#### DIRECTIONS FOR THIS TASK:
Give back only the lines from the one with "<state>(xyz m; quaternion" through the last line of the data, exactly as they appear.

(SOURCE DATA)

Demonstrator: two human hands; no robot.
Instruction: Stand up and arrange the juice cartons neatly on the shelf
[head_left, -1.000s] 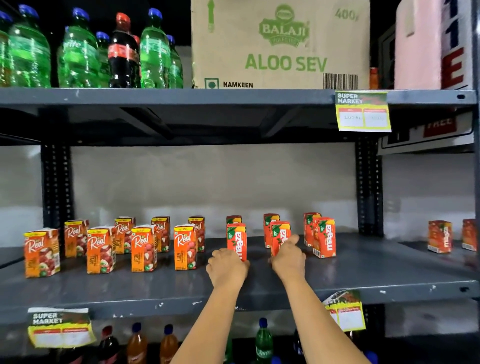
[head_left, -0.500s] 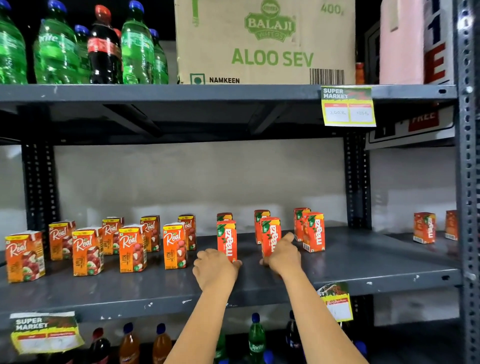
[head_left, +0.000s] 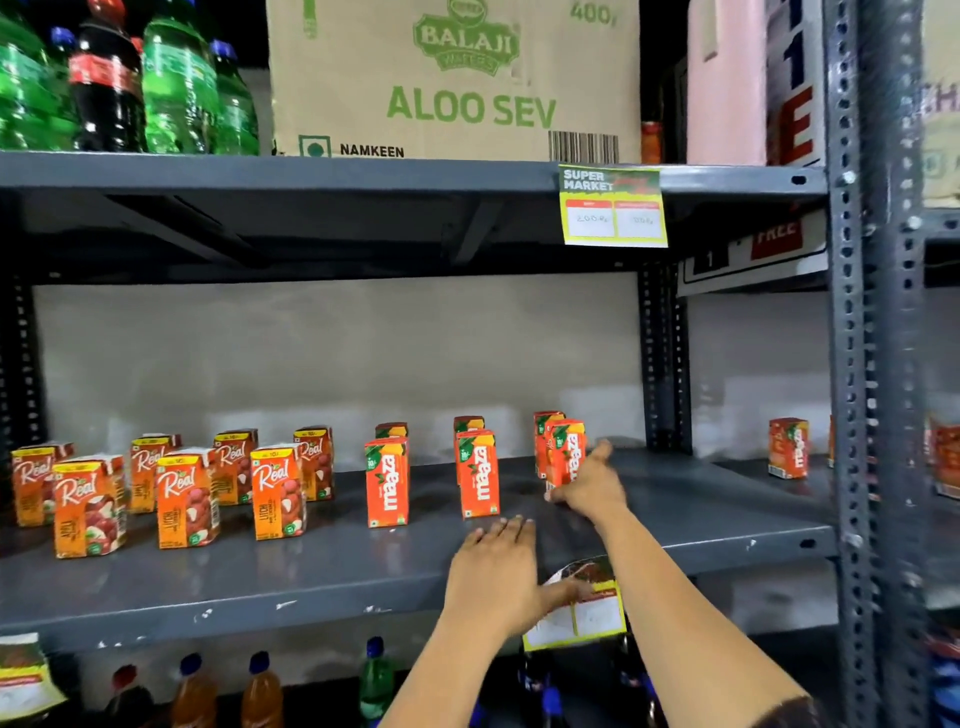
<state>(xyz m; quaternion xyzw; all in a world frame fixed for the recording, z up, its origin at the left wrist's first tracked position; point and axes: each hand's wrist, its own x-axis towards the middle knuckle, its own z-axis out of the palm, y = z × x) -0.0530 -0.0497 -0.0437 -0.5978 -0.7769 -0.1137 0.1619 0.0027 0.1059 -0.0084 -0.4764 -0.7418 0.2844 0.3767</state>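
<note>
Up front, the right hand (head_left: 587, 480) clasps the rightmost carton (head_left: 566, 452), hiding its base; another carton (head_left: 545, 426) stands behind it. Left of that carton, the left hand (head_left: 493, 571) lies flat, fingers spread, on the shelf (head_left: 260, 582).

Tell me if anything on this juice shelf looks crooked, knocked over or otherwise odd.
No carton is lying down or spilled. The oddest thing is the price tag on the middle shelf's front edge: it hangs crumpled and tilted beside the left hand. The Real cartons stand upright but turned at slightly different angles.
</note>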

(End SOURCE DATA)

#### THE ANSWER:
<state>(xyz m; quaternion xyzw; all in a world frame fixed for the recording, z up, its origin at the left wrist's first tracked position; point and axes: each hand's wrist, its own x-axis towards the middle knuckle, its own z-axis out of the palm, y = z × x) -0.0530 -0.0497 -0.0437 -0.5978 -0.7769 -0.1137 0.1619 0.0027 0.1059 -0.0084 -0.4764 -0.7418 0.2844 0.3767</state>
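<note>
Up front, the right hand (head_left: 587, 480) clasps the rightmost carton (head_left: 566, 452), hiding its base; another carton (head_left: 545, 426) stands behind it. Left of that carton, the left hand (head_left: 493, 571) lies flat, fingers spread, on the shelf (head_left: 260, 582).

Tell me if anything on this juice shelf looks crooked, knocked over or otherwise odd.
No carton is lying down or spilled. The oddest thing is the price tag on the middle shelf's front edge: it hangs crumpled and tilted beside the left hand. The Real cartons stand upright but turned at slightly different angles.
</note>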

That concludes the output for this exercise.